Führung durch die Ausstellung "August und Elisabeth Macke"

Führung via Zoom durch die Ausstellung: „August und Elisabeth Macke“ Der Maler und seine Managerin

Am 23. Juni 2021 bot sich dreißig Kunstfreunden des Civilclubs die Möglichkeit, zusammen mit dem Kunsthistoriker des LWL Museums Münster, Herrn Schrör, die Ausstellung „August und Elisabeth Macke – der Maler und seine Managerin“ zu entdecken. Der Kunsführer beleuchtete die Rolle der Ehefrau des Künstlers einerseits als seine Muse, andererseits als seine Managerin. Macke porträtierte Elisabeth mehr als zweihundertmal. Anhand des Porträts „Frau des Künstlers mit Hut“ erläuterte der Kunsthistoriker, dass es Macke zunehmend darauf ankommt, nicht die Wirklichkeit fotografisch darzustellen, sondern Details zu vereinfachen, Farbelemente und Formen miteinander in Beziehung zu setzen und durch Kontrastierung weniger Grundfarben Wirkungen zu verstärken. Anhand der Skizzenbücher zeigte Schrör die Entwicklung von Ideen zu den späteren Gemälden auf. Der Expressionist Macke orientierte sich an Vorbildern der Kunstgeschichte wie an Matisse oder Delaunay.
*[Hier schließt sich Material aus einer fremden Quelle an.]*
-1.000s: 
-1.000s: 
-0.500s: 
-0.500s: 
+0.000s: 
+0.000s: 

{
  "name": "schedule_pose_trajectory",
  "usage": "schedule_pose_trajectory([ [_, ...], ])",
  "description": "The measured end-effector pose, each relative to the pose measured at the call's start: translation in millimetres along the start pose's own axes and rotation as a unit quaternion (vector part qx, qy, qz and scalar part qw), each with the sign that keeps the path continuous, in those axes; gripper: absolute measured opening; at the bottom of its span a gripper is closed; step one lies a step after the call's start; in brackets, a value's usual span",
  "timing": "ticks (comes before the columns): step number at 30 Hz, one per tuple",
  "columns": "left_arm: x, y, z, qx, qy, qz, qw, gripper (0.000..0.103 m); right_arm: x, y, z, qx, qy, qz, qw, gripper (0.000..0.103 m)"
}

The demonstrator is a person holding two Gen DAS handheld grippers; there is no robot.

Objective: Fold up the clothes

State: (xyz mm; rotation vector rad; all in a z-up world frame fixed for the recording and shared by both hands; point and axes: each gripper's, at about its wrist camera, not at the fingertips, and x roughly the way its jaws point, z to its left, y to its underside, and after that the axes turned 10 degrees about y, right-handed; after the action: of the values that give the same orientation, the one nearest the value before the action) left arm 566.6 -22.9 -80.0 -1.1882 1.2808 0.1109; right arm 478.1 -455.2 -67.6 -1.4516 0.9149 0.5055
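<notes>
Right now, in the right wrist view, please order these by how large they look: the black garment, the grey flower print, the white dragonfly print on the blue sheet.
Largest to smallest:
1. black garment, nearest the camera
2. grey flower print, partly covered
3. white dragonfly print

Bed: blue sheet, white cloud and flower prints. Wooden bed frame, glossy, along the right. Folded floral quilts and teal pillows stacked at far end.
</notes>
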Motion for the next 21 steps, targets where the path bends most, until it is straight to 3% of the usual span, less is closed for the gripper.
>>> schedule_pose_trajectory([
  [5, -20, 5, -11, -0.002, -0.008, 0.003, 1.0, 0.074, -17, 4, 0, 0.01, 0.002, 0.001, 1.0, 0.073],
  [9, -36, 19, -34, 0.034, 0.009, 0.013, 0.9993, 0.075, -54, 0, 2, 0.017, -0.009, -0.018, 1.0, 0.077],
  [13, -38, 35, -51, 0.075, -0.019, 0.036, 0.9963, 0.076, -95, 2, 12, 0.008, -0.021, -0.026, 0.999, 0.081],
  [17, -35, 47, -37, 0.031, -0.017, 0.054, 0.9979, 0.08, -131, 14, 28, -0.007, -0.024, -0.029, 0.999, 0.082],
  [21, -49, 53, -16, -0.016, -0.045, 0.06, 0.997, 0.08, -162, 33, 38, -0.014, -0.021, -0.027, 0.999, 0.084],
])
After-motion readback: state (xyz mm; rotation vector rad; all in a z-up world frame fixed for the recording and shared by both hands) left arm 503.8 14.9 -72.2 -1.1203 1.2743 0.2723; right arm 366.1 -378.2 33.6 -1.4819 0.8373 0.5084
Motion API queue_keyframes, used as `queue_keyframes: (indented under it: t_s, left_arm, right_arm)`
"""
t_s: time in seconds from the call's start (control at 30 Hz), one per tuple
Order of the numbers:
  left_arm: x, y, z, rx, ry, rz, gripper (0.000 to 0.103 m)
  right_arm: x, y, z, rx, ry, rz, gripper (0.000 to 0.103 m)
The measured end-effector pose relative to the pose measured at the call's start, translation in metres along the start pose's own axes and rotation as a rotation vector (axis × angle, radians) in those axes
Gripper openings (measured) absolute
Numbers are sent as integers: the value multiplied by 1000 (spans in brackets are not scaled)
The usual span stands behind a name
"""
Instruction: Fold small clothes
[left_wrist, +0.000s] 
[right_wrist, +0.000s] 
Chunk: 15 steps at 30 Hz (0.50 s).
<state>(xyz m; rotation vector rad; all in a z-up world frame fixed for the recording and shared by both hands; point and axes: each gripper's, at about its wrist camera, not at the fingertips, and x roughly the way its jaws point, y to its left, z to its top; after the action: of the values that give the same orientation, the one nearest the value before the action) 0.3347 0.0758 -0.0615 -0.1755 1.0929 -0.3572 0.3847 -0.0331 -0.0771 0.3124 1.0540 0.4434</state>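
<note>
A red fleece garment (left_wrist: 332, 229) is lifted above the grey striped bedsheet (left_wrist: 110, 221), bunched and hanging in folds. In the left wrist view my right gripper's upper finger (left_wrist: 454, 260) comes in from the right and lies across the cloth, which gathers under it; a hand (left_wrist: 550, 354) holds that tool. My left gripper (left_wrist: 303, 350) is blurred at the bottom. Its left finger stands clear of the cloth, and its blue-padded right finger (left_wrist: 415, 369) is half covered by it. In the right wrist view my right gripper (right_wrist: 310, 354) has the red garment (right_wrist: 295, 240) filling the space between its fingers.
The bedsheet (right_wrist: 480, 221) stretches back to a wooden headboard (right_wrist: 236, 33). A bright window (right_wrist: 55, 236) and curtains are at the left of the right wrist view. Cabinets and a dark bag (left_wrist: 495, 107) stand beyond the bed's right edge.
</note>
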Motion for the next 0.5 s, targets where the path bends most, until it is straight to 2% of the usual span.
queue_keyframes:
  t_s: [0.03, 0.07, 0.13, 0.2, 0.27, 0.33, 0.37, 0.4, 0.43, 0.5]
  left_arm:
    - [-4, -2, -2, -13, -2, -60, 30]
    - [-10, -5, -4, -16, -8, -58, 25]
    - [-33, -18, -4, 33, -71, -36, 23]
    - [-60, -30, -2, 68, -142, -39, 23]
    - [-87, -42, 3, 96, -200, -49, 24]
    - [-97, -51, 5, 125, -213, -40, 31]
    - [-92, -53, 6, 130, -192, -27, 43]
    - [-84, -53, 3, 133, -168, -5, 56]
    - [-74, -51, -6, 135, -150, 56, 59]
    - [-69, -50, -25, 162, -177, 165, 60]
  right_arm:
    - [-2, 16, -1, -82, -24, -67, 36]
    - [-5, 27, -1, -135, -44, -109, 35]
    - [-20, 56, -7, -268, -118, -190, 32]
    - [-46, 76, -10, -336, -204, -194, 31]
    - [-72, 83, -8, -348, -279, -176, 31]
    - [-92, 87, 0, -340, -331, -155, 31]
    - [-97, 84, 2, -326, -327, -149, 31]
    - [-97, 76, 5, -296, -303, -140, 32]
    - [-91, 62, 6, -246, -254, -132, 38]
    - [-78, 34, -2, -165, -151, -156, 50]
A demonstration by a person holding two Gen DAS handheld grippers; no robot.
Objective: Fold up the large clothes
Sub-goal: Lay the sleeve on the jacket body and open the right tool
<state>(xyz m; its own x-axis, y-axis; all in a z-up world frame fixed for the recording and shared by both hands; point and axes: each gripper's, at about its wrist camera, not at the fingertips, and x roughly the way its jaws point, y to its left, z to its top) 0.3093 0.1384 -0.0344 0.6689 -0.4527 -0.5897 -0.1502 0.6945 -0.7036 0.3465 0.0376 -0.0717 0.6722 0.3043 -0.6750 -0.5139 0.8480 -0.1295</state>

Er befand sich im Austausch mit Künstlern der Gruppe „Blauer Reiter“. Anders als die Kubisten splittet er nicht die Formen, sondern die Farben auf; die Farben entsprechen einander, leuchten und erzeugen ihre eigene Perspektive. Macke befreit schließlich die Farben vom Gegenstand, die Farben agieren miteinander. Elisabeth, kultiviert und gebildet, zeigte sich als verständige Beraterin des Malers, die in der Lage war, seine Arbeiten zu beurteilen. Nachdem August Macke bereits zu Beginn des Ersten Weltkriegs im Alter von 27 Jahren gefallen war, sorgte Elisabeth Macke für ein Werkverzeichnis. Ihr ist es zu verdanken, dass die Kunst von August Macke fortlebt.